An invasive tick species that can spread dangerous diseases is dispersing across the country, the Centers for Disease Control and Prevention warned on Thursday.

The Asian longhorned tick was first discovered on a sheep in New Jersey in August 2017 and has now been found in Virginia, West Virginia, New York, North Carolina, Pennsylvania, Connecticut, Maryland and Arkansas. There is no evidence that the species has spread diseases to humans, wildlife or domestic animals.

It is the first invasive tick species to reach the U.S. in approximately 80 years, The Washington Post reported.

The species is native to eastern China, Japan, Korea and the Russian Far East and is now found in Australia and New Zealand.

"Where this tick exists, it is an important vector of human and animal disease agents," the CDC said. "Studies in Asia identified ticks infected with various species of Anaplasma, Babesia, Borrelia, Ehrlichia, and Rickettsia, and all of these pathogen groups circulate zoonotically in the United States."

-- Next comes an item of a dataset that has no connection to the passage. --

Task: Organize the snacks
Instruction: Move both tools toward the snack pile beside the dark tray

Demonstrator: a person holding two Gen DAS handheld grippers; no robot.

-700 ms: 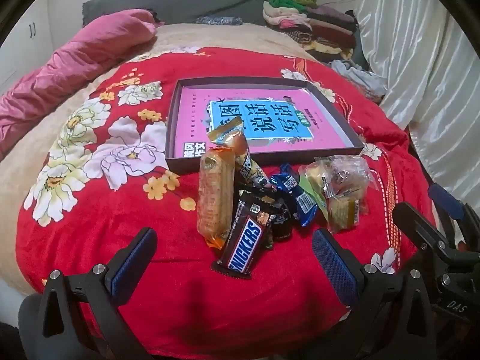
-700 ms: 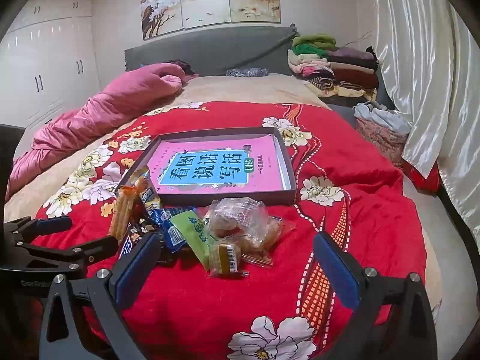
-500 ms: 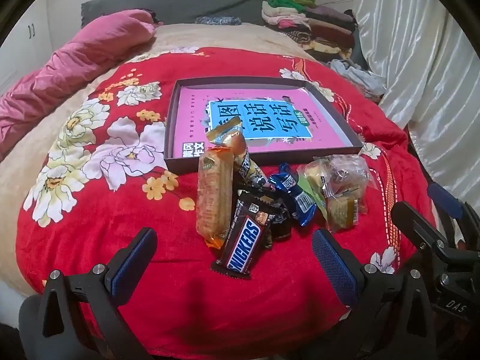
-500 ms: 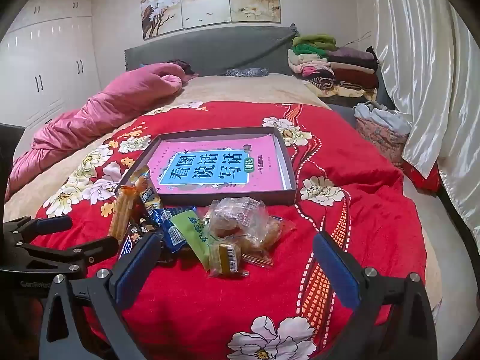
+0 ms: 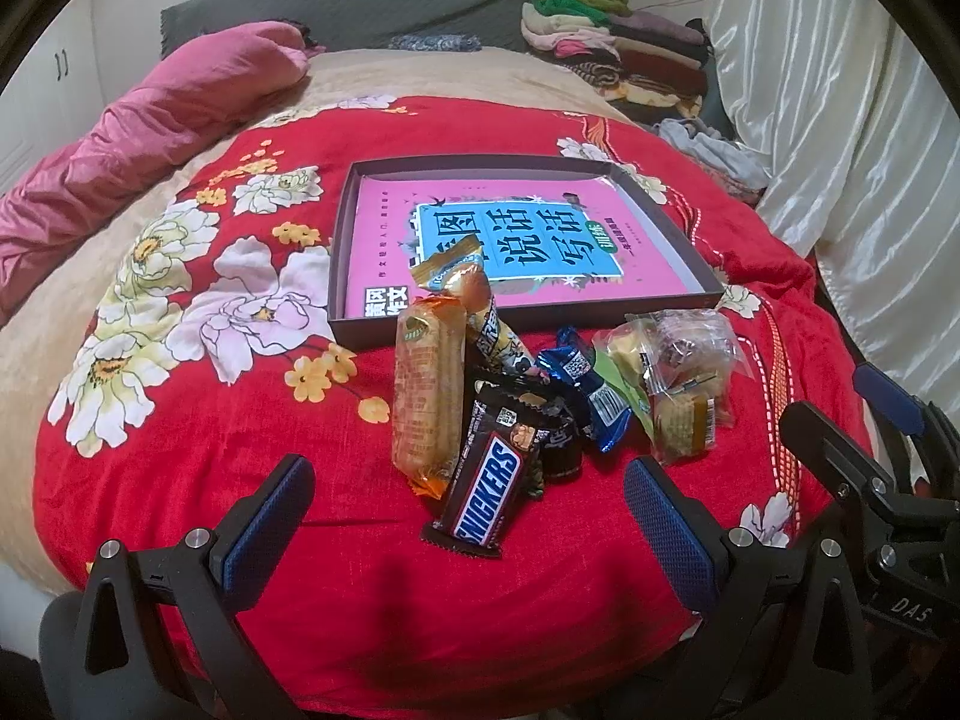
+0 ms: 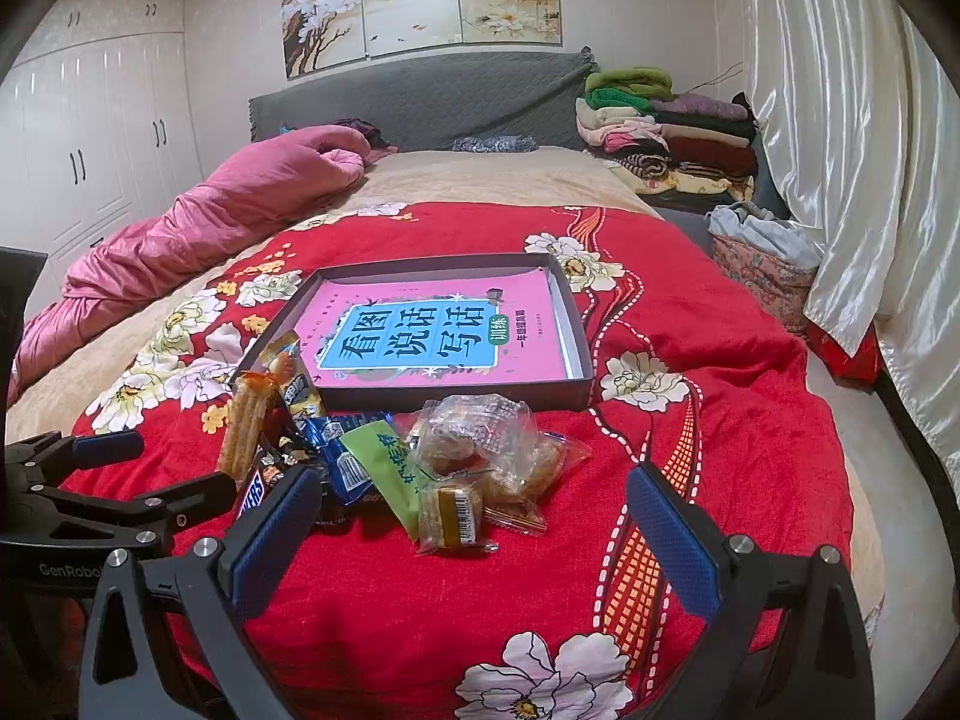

Seventeen people died in South Korea in 2013 after catching a hemorrhagic fever transmitted from a virus carried by the tick, according to the CDC. The tick kills as many as 30 percent of its victims in Asia.

The species is "potentially capable of spreading a large number of diseases," said Lyle Petersen, director of the CDC's Division of Vector-Borne Diseases. "We really don't know if diseases will be spread by this tick in the United States and, if so, to what extent. But it's very important that we figure this out quickly."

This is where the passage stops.